El epígrafe general ya lo anuncia: "Todo el color del mar/ es maravilla del ojo iluso./ El ojo, entonces,/ consiste en ese azul que no lo es/ sino a distancia". Eso postula Eduardo Lizalde y el libro de Aguilar desnuda esas apariencias ilusorias, engañosas; ojos y océanos que nos arrastran, nos guían a ratos y otras veces nos ocultan el camino a través de las tres secciones del cuaderno. No en vano cita en el primer poema: "Me senté a la sobra del llanto y elevé mi apostasía contra todo."

Con lenguaje sensual y sugerente, a ratos encriptado, desde la primera sección, Tinta china sobre papel cebolla, el poeta desglosa una historia —que es una y es múltiple a la vez— usando los nombres de los documentos burocráticos que marcan la vida de cualquier persona. No es extraño que el primer poema sea Acta de defunción, porque a una muerte sobrevive otro existir, un nuevo alumbramiento, como infinita rueda de la fortuna o carta de La Torre del tarot por la que se desbarranca, patas arriba, toda vida. Ahí aparece por vez primera la "mirada abierta y luminosa" del aprendiz de veedor que busca otra "luz como escondite" y, por primera vez, el reconocimiento de una identidad: "Con la palabra mordiendo la garganta, desde el minarete que al ojo fue esa lluvia de crisoles, me escuché gritar: me reconozco."

Así, ofrenda cuerpo y candor a la danza ofídica y enfrenta su creencia en "un solo dios, sin género posible". Un dios que, perverso, travestido e hipócrita, se solaza en la contemplación del placer humano y es la "guía inmaculada" de millones de bocas y de manos que repiten, por los siglos de los siglos, el eterno rito del amor. Pero los principios —ya se sabe— son la marca inicial de los finales. Por eso el Acta de matrimonio, la juntura es el anuncio del mutismo y del helor que se vuelven "presencia circular bajo las hojas, espacio multicolor que emblanquecía a diario", un hogar danzando en caída libre.

Las celebraciones al amor se vuelven podredumbre y renacimiento cada vez. Y con ellas sobrevienen las pérdidas:

También tuve un paraíso.
Una hamaca que afilaba la tarde
contra el viento,
Pero llegó septiembre con el ruido de tus pasos;
de ardor, pasó la noche a centenar de hilachas;
destejido gris el corazón de la tormenta.
La fruta desgranada contra el suelo […]
Todo era cieno cuando volteé otra vez.


Y en el vientre del "piélago dichoso", a la luz de una luna ajena y expectante, estalla el vendaval, "la cascada, la confusión, el precipicio", la madrugada púrpura donde "de toda pasión, una se cae sin darse", en medio de un incendio inexplicable que después resulta bíblico, un accidente del Dios miope que hace pagar a sus criaturas la impaciencia.

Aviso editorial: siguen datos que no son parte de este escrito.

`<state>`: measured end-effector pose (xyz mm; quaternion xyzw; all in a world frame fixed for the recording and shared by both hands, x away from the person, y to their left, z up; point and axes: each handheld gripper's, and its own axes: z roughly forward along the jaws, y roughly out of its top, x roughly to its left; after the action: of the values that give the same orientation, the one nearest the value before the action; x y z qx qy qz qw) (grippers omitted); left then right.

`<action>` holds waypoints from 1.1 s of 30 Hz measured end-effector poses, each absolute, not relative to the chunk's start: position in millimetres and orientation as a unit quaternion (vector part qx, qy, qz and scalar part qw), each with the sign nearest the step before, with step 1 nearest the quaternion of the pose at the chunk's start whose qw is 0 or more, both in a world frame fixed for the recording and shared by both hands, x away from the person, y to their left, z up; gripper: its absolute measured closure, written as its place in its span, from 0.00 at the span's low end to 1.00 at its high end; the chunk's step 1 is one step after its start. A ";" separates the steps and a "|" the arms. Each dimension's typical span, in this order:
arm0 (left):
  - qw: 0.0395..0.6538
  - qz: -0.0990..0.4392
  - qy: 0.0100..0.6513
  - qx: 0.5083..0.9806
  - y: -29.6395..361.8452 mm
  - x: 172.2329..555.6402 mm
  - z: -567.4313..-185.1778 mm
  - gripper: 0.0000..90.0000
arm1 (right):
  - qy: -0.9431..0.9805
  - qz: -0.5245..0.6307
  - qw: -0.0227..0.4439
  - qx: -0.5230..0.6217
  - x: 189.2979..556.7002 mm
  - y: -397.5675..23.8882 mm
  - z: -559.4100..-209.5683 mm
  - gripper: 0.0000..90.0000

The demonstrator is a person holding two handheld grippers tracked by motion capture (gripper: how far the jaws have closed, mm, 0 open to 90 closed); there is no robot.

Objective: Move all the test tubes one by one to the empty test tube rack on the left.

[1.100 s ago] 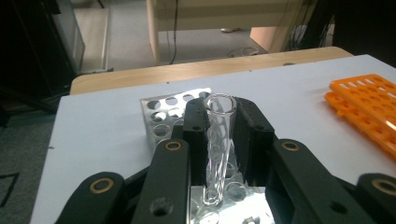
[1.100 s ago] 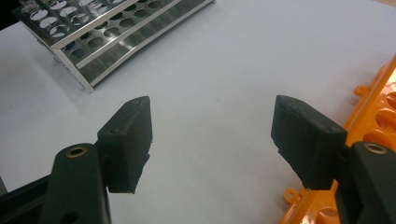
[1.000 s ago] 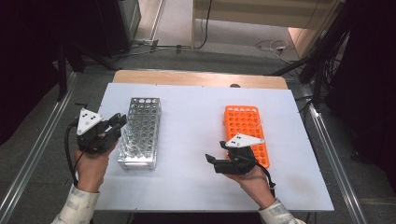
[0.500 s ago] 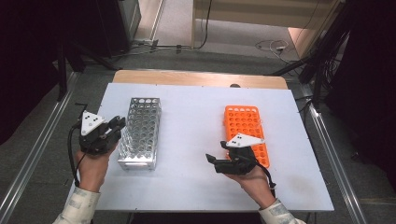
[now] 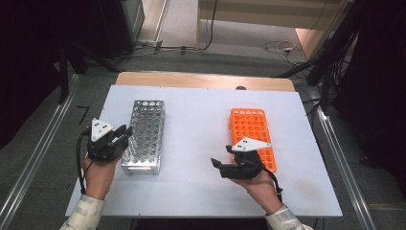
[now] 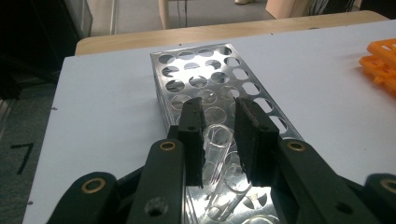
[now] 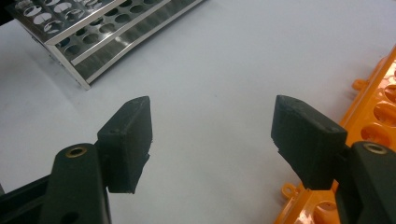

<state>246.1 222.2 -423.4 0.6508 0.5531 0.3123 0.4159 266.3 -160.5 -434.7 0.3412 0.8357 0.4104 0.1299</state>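
A clear test tube (image 6: 218, 140) stands tilted in a hole at the near end of the metal rack (image 6: 210, 70). My left gripper (image 6: 219, 109) is shut on the tube, which sits tightly between the pads, though the jaws have just been opening a little. In the high view the left gripper (image 5: 123, 134) sits at the near left corner of the metal rack (image 5: 146, 129). My right gripper (image 7: 212, 126) is open with nothing between its jaws. It rests low over the white table, just left of the orange rack (image 7: 378, 112). In the high view the right gripper (image 5: 218, 165) points left.
The orange rack (image 5: 251, 132) lies flat on the right half of the white table (image 5: 196, 115). The metal rack (image 7: 93, 28) stands on the left half. A wooden strip (image 5: 201, 80) runs along the far edge. Cables and dark equipment lie on the floor beyond.
The left gripper has shifted slightly at the near end of the metal rack. The right hand and both racks have kept still.
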 end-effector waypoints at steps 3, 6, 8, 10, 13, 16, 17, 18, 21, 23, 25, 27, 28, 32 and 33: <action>0.419 0.313 0.553 0.648 221.7 245.5 -422.1 0.80 | 0.836 0.410 0.130 0.342 266.0 -160.4 -434.8 0.31; 0.427 0.311 0.552 0.645 221.7 244.5 -419.4 0.77 | 0.834 0.412 0.131 0.342 265.7 -161.3 -433.8 0.31; 0.432 0.310 0.551 0.643 221.3 243.2 -416.8 0.71 | 0.833 0.413 0.132 0.344 266.0 -162.5 -433.2 0.31; 0.440 0.306 0.552 0.639 219.8 242.2 -414.6 0.61 | 0.832 0.414 0.133 0.345 266.5 -164.0 -432.9 0.31; 0.450 0.299 0.552 0.635 215.5 239.4 -410.9 0.44 | 0.830 0.414 0.135 0.350 267.2 -166.8 -432.1 0.31; 0.461 0.298 0.546 0.633 208.7 234.7 -407.3 0.32 | 0.827 0.413 0.140 0.355 268.8 -172.2 -432.2 0.31; 0.465 0.296 0.543 0.634 206.1 233.1 -406.2 0.28 | 0.825 0.413 0.143 0.357 269.9 -174.8 -432.4 0.32; 0.468 0.294 0.539 0.635 203.4 231.5 -405.4 0.26 | 0.823 0.413 0.145 0.362 270.8 -177.8 -432.3 0.32; 0.478 0.290 0.526 0.641 193.7 227.1 -404.4 0.24 | 0.816 0.412 0.156 0.375 273.8 -188.2 -431.1 0.32; 0.484 0.288 0.517 0.645 187.5 224.5 -403.3 0.23 | 0.810 0.414 0.164 0.382 276.2 -195.9 -430.1 0.33; 0.489 0.285 0.510 0.648 181.7 223.0 -402.7 0.22 | 0.804 0.415 0.170 0.391 278.1 -203.6 -429.1 0.33; 0.491 0.281 0.503 0.653 176.8 222.0 -403.6 0.22 | 0.799 0.414 0.176 0.399 280.1 -211.2 -428.6 0.33; 0.490 0.279 0.501 0.656 174.7 221.6 -404.8 0.22 | 0.797 0.412 0.181 0.403 281.2 -215.0 -428.7 0.33; 0.487 0.272 0.495 0.666 165.3 221.5 -411.4 0.22 | 0.787 0.405 0.196 0.422 287.3 -231.4 -430.9 0.34; 0.486 0.271 0.493 0.669 164.0 221.6 -412.3 0.22 | 0.784 0.402 0.198 0.430 288.4 -235.1 -431.2 0.34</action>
<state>221.6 164.0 -412.3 0.6695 0.4929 0.2705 0.4855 288.4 -235.1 -431.2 0.4296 0.7843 0.4016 0.1978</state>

Desfilan por estas páginas, "con un rumor alejandrino", Paz, Lizalde, Eliseo Diego, Alejandra Pizarnik, Kavafis, Gelman, Diego Osorno, Luis Eduardo Aute, poetas a los que Aguilar rinde homenaje e invoca. Los llama, dialoga con ellos, los cuestiona y les pide clemencia para no acabar convertido en un "sargazo de mar vuelto alimaña."

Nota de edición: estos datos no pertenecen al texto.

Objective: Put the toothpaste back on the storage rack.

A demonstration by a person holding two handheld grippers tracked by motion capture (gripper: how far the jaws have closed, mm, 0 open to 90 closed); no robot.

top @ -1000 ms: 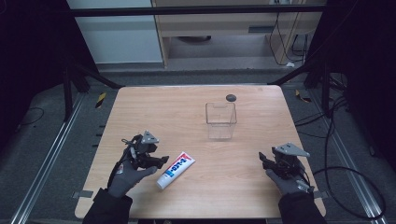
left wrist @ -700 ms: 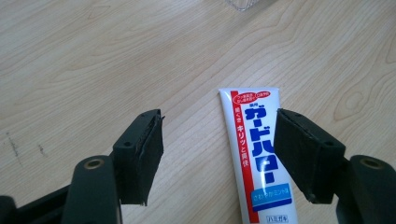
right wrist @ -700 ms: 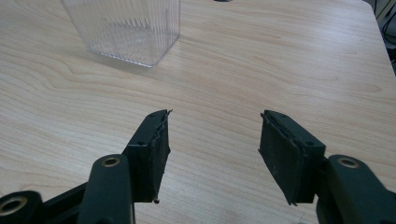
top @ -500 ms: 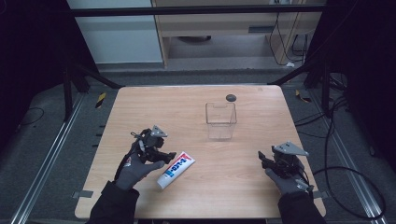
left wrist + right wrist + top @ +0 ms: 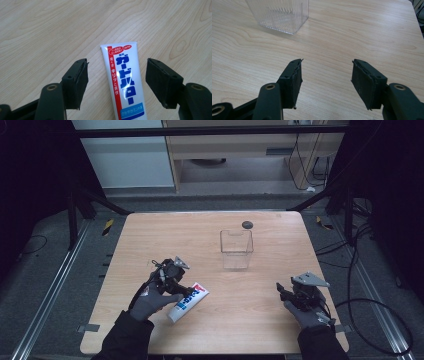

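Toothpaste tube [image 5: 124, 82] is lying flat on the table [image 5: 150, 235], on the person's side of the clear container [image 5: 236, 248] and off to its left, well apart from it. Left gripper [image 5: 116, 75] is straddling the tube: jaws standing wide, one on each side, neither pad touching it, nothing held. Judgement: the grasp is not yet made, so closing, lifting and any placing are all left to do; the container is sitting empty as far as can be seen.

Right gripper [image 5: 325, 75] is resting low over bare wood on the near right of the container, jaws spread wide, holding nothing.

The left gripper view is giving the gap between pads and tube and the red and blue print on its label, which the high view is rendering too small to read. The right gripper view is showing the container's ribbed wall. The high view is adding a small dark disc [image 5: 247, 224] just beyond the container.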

El poeta y el hombre de estos versos ansía asentarse a ratos en un "pálpito sereno" más que en esas travesías sin número por el océano del frenesí. A veces, incluso, llega a pensar en el pecado, confundido entre ausencias y dioses tergiversados. Porque, ya lo dijo al principio, casi como presupuesto: "el rumor del canalón era mi andancia, pero en la vida hay cierta otredad en toda cosa y la pasión por el barranco lleva también consigo un amasiato con las sombras de las sombras."

Porque "vivir no es un ensayo, porque no tiene ojos la memoria, sino esquirlas", porque la mucha luz también conduce al desamparo cuando los bienes son sólo esta "memoria hiriente" que es el único testamento posible, el aprendiz de veedor, el muchacho del "corazóncampotraviesa", termina con los ojos ya desechos, escaldada la pupila, cuestionándose "qué queda del amor cuando agonizan las preguntas".